- [GIVEN MATERIAL]:

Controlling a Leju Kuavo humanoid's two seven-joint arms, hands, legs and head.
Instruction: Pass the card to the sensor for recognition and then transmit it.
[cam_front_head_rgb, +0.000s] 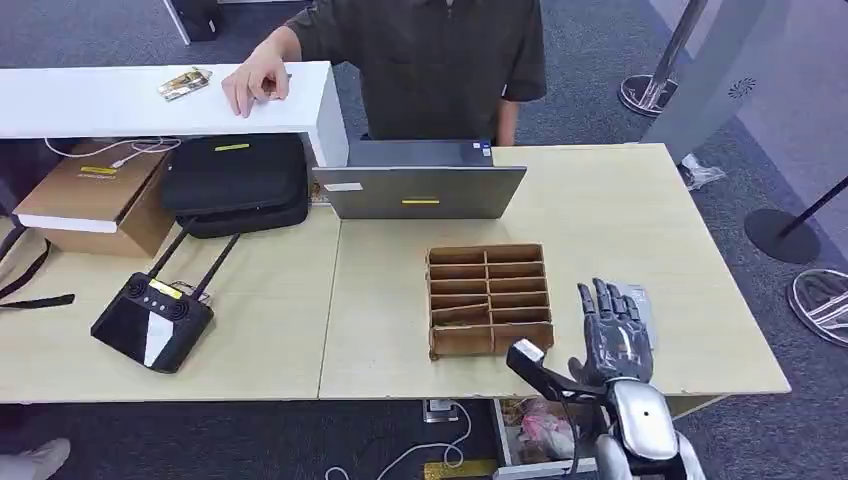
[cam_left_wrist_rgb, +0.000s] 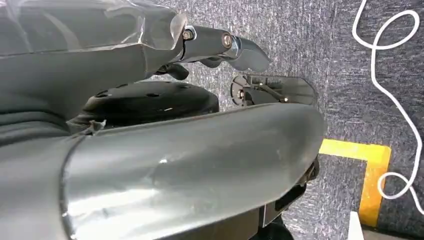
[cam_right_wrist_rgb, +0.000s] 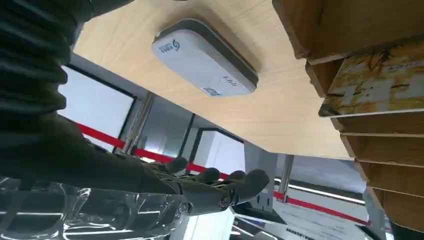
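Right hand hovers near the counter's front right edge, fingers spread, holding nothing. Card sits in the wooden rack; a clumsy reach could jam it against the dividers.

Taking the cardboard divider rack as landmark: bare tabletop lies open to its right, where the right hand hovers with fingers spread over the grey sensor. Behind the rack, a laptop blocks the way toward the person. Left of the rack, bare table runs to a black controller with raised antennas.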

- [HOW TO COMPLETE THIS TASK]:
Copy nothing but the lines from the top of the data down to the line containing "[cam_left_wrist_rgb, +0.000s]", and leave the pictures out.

- [ANSWER SPACE]:
Controlling a Leju Kuavo humanoid's two seven-joint arms, hands, legs and head.
Instruction: Pass the card to the sensor for recognition and then transmit it.
[cam_front_head_rgb, +0.000s] 
[cam_left_wrist_rgb, +0.000s] 

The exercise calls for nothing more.